The Pace of Summer

By Larry Seidl —

It’s been officially summer since the solstice on June 20, and the pace of life has hit its summer gear. As I write it’s 98°, languid until this moment, when the wind began to gust, as it has of late. I hope it helps it to cool off. I’d like to go outside, despite the heat, at least for a short time, to taste the wind, feel the cauldron. Summer has a pace only its own. The earth is farther from the sun at summer solstice, but its rays are more direct due to the angle of the earth’s axis. In the winter, which is the hot season below the equator, the rays are both direct and traveling a shorter distance to the earth. I haven’t researched extensively, but it always seems intensely bright and hot at the Australian Open tennis tournament every January. A brief glance reveals that seasons in south are less intense overall, due to the abundance of water in the hemisphere.
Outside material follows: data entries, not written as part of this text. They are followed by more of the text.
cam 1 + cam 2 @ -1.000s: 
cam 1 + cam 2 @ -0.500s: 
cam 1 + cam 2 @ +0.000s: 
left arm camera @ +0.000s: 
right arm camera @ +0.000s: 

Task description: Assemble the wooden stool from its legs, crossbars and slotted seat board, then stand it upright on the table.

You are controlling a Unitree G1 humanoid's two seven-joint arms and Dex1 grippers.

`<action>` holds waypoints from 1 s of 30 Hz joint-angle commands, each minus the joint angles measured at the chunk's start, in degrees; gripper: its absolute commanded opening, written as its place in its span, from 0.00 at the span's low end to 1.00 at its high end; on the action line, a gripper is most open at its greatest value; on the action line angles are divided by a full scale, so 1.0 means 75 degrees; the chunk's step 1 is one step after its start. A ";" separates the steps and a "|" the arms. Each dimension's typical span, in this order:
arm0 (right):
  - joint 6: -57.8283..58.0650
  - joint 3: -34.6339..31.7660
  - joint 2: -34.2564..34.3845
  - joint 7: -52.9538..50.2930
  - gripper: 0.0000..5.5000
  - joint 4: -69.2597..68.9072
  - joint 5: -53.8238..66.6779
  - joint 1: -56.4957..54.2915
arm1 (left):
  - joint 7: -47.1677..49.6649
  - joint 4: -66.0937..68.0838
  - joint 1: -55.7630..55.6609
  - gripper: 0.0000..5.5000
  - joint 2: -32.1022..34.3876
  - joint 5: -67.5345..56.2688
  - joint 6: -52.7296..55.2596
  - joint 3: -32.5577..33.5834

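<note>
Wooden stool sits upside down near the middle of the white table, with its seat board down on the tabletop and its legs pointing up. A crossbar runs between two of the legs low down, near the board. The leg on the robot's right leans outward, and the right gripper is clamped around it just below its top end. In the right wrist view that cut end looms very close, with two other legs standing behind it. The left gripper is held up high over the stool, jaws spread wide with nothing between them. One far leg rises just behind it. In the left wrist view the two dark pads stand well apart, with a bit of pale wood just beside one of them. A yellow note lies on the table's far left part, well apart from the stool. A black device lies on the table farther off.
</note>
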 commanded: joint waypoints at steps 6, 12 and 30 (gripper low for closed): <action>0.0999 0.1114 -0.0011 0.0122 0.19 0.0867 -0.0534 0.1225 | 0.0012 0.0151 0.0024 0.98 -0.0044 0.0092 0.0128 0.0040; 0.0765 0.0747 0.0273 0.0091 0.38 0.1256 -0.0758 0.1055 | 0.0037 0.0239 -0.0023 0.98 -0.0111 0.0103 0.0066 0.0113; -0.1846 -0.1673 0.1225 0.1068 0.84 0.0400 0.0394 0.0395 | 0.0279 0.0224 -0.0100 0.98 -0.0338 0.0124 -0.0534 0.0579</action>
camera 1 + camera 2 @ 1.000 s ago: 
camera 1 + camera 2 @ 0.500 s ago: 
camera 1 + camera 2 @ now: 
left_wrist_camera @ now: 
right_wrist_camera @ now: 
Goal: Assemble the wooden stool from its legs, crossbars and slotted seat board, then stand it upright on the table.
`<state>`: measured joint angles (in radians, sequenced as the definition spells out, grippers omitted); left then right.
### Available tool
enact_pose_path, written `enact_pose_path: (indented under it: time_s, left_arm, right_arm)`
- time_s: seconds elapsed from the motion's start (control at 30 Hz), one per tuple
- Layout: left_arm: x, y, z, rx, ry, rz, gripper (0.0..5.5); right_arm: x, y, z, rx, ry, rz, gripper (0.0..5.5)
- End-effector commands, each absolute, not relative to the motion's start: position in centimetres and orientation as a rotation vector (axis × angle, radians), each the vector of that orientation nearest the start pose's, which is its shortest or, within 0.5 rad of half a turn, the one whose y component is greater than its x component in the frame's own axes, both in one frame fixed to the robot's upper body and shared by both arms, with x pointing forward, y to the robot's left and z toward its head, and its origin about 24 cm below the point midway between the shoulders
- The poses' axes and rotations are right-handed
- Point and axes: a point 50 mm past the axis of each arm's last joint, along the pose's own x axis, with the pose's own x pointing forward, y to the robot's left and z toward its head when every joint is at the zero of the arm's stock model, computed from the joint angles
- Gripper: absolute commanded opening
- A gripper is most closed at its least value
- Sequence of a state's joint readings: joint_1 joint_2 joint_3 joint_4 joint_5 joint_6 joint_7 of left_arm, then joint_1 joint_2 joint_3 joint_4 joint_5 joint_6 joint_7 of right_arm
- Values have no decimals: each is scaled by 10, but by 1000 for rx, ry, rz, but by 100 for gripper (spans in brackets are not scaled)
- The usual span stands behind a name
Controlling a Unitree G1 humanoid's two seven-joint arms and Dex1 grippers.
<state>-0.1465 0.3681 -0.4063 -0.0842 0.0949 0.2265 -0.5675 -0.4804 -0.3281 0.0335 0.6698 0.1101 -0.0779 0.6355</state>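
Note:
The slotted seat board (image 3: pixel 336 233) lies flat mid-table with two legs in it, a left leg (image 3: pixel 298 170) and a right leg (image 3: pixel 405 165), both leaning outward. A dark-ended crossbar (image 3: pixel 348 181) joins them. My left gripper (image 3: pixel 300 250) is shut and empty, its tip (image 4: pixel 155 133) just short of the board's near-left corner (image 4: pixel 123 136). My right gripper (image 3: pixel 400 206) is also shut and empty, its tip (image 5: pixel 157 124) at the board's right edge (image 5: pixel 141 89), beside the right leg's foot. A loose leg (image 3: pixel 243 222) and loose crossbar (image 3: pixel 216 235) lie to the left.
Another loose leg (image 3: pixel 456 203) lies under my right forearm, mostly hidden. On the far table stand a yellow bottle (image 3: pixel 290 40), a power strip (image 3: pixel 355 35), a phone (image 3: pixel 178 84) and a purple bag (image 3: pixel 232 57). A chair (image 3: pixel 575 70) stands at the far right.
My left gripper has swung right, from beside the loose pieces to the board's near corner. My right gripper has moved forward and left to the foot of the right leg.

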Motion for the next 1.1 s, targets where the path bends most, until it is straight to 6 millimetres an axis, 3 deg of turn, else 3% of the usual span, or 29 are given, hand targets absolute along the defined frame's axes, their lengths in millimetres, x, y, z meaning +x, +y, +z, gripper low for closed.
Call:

But it is summer here. School kids are mostly on break by now. Family vacations, outdoor barbecues and sleep away camp are in high gear. At the Shambhala Center, we have often reduced our summer program offerings, since these activities tend to take priority over dharma practice. It’s a wonderful time to be mindful though — to sit in the shade of a lazy hot summer afternoon and look at the mind in all its luxuriant aspects. The heat is often lulling, and it may be a bit more difficult to remain attentive, but the effort pays off handsomely. At least in my experience, the summer heat has brought forward unlooked-for intensity. This may be due partly to the fact that summer retreats at the Shambhala Mountain Center (now the Drala Mountain Center) were usually held in large tents.

Being in the heat of the day, after lunch, with the teacher giving a long and intense dharma talk, were at once extremely challenging, and also some of the most poignant dharma environments imaginable. I truly hope anyone who hasn’t experienced the Mountain Center in the summer will have a chance to do so. Due to damage from the Cameron Peak fire in the summer and fall of 2020, in which the large tent stands of the center burned and are not yet replaced, summer retreats are held in different parts of the land. But never fear, the tents will return!

Test your “dharma heat index” this summer. Read some intense dharma teachings. Try a long session practice in the heat. Watch your mind. Stay awake. Rouse your mind to the slow pace of summer.